Saved data entries:
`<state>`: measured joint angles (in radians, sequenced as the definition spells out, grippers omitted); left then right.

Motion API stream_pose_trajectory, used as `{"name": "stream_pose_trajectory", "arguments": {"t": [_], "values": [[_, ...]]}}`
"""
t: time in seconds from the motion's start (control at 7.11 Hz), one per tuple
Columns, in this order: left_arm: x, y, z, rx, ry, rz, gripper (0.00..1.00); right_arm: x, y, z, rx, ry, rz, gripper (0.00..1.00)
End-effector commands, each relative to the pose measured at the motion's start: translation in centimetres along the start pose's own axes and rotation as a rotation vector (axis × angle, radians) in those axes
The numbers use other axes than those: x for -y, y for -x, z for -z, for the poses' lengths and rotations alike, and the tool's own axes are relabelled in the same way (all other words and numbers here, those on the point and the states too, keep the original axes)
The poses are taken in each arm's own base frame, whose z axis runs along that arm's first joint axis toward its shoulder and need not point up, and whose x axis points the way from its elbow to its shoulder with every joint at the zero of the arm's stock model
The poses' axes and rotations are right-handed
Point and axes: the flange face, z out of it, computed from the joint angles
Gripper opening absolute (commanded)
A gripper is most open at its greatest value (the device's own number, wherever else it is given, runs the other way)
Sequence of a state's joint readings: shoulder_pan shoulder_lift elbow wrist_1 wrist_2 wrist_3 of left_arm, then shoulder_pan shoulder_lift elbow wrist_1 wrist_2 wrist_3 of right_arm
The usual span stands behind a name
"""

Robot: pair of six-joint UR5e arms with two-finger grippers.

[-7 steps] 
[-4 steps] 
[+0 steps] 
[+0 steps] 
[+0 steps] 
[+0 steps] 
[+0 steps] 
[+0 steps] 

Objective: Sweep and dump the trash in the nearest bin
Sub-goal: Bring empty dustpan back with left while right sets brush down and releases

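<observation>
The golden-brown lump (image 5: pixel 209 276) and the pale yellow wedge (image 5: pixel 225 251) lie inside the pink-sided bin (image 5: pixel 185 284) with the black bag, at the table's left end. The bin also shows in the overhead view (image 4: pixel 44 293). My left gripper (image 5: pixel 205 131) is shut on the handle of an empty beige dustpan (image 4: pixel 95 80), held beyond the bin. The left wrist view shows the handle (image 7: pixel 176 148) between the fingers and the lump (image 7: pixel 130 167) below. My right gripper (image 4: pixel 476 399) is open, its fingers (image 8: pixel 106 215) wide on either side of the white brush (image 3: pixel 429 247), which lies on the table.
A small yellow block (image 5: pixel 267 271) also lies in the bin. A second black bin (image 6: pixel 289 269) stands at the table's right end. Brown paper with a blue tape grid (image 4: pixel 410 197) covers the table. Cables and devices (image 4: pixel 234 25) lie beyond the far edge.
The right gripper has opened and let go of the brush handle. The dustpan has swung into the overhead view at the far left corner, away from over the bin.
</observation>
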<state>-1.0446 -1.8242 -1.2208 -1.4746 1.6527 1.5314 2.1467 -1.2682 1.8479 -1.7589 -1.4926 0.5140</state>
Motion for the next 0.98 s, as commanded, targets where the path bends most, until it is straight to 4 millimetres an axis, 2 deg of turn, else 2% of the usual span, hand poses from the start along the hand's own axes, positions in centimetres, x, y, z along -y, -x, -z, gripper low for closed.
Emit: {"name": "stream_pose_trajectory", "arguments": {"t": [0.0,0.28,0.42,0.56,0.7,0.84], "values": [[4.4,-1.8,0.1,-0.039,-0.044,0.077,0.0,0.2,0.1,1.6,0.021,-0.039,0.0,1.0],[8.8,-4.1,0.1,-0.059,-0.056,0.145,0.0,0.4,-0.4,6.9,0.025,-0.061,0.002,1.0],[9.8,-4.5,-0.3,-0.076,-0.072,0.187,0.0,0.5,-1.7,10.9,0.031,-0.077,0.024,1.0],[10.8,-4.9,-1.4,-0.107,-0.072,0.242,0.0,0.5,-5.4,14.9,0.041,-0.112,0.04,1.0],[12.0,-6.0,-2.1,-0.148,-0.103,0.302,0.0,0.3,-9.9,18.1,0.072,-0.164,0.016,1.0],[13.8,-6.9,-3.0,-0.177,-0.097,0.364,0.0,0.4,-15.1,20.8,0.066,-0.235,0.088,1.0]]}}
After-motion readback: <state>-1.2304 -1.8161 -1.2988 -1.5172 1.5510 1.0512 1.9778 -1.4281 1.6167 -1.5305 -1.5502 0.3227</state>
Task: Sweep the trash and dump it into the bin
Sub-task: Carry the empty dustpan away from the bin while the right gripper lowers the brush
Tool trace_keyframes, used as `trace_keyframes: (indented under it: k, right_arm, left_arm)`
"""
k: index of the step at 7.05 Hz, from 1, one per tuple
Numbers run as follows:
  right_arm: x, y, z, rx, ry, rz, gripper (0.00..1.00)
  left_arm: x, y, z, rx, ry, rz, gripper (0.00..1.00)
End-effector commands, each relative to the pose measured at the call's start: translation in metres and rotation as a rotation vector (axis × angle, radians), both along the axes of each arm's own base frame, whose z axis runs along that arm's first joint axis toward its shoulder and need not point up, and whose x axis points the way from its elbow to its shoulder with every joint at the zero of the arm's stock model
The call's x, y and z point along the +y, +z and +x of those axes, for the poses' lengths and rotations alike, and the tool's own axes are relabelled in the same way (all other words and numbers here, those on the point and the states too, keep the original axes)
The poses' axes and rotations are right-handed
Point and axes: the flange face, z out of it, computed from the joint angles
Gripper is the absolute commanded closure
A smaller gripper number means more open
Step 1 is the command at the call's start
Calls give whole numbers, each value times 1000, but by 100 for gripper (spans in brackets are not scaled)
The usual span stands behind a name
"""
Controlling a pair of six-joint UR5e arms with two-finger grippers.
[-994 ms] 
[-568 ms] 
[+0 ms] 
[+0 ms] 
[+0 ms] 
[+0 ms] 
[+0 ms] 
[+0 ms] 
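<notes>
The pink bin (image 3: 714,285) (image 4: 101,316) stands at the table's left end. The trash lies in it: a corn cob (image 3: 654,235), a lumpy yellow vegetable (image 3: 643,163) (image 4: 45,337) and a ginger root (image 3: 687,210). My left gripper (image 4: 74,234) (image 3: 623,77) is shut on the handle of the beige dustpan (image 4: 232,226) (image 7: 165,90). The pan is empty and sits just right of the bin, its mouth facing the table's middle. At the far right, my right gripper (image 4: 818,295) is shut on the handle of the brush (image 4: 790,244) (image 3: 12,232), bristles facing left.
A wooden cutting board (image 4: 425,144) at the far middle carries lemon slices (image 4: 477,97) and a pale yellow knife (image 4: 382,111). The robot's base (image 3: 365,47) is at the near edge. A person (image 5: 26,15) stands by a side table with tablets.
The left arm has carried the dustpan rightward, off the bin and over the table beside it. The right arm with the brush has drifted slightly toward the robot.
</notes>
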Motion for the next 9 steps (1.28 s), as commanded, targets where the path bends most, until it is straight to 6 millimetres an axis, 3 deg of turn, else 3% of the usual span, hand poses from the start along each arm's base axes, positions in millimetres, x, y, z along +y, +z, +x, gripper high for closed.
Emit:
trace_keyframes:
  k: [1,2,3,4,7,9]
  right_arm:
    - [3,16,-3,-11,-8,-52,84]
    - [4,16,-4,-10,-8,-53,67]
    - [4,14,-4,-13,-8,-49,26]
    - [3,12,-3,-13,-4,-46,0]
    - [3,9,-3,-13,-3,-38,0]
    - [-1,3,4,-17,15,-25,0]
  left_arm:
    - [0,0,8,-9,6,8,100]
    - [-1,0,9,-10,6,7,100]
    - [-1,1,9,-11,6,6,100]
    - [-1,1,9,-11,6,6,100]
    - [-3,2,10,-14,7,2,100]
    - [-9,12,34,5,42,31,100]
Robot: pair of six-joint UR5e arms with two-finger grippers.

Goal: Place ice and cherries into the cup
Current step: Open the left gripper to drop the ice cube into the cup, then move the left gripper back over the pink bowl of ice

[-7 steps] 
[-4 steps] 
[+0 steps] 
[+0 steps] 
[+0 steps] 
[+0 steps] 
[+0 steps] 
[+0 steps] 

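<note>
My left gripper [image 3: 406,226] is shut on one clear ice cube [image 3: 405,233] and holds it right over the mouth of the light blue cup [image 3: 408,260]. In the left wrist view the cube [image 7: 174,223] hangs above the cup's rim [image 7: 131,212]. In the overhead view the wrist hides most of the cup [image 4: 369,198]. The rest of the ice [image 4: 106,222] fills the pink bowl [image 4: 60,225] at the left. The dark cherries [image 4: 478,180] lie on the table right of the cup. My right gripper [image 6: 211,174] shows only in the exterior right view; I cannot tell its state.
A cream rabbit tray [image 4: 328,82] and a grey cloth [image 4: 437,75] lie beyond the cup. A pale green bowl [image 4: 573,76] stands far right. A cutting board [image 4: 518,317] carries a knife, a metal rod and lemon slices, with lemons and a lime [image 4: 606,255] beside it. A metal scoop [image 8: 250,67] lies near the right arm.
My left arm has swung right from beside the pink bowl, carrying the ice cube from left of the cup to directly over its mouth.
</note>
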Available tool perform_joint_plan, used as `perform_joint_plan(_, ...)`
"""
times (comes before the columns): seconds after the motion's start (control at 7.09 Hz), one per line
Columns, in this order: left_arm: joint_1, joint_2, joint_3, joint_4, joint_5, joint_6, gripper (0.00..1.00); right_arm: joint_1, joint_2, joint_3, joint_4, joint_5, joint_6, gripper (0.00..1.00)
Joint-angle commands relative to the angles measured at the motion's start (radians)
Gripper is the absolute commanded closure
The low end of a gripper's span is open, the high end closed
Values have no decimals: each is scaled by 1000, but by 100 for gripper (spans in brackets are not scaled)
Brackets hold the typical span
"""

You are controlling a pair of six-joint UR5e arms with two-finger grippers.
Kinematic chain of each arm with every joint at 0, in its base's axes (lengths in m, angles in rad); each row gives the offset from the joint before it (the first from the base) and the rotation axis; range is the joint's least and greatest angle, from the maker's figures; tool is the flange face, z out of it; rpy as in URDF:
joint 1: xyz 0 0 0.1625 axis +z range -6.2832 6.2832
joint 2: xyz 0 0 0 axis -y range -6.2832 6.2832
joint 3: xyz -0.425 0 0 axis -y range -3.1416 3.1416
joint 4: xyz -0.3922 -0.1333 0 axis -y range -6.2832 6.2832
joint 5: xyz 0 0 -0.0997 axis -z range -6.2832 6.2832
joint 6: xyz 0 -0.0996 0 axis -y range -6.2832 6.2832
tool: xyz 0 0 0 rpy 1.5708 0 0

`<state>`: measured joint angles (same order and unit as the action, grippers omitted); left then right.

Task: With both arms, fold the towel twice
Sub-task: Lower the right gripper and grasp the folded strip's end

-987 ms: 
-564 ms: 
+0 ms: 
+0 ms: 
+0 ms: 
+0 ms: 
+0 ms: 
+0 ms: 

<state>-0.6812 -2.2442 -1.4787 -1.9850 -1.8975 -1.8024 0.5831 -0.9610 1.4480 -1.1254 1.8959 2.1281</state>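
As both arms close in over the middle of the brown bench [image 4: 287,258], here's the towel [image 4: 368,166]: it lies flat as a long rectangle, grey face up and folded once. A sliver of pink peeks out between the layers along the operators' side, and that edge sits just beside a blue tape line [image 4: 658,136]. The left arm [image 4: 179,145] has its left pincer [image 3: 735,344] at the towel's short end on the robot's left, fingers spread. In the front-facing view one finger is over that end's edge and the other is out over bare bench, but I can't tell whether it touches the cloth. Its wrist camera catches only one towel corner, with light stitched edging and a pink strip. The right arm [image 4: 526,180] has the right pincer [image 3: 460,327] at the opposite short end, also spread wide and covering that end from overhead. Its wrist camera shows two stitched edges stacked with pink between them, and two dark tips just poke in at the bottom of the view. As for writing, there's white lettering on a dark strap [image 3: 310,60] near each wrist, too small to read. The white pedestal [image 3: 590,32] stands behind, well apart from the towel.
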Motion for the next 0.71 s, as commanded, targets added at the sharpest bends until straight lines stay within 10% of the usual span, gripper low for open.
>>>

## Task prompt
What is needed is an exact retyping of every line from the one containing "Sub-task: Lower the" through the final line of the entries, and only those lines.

## Result of the task
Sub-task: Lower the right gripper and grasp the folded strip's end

-987 ms: 
-564 ms: 
+0 ms: 
+0 ms: 
+0 ms: 
+0 ms: 
+0 ms: 
+0 ms: 

<state>-0.6812 -2.2442 -1.4787 -1.9850 -1.8975 -1.8024 0.5831 -0.9610 1.4480 -1.1254 1.8959 2.1281</state>
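As both arms close in over the middle of the brown bench [image 4: 287,258], here's the towel [image 4: 368,166]: it lies flat as a long rectangle, grey face up and folded once. A sliver of pink peeks out between the layers along the operators' side, and that edge sits just beside a blue tape line [image 4: 658,136]. The left arm [image 4: 179,145] has its left pincer [image 3: 735,344] at the towel's short end on the robot's left, fingers spread. In the front-facing view one finger is over that end's edge and the other is out over bare bench, but I can't tell whether it touches the cloth. Its wrist camera catches only one towel corner, with light stitched edging and a pink strip. The right arm [image 4: 526,180] has the right pincer [image 3: 460,327] at the opposite short end, also spread wide and covering that end from overhead. Its wrist camera shows two stitched edges stacked with pink between them, and two dark tips just poke in at the bottom of the view. As for writing, there's white lettering on a dark strap [image 3: 310,60] near each wrist, too small to read. The white pedestal [image 3: 590,32] stands behind, well apart from the towel.
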Motion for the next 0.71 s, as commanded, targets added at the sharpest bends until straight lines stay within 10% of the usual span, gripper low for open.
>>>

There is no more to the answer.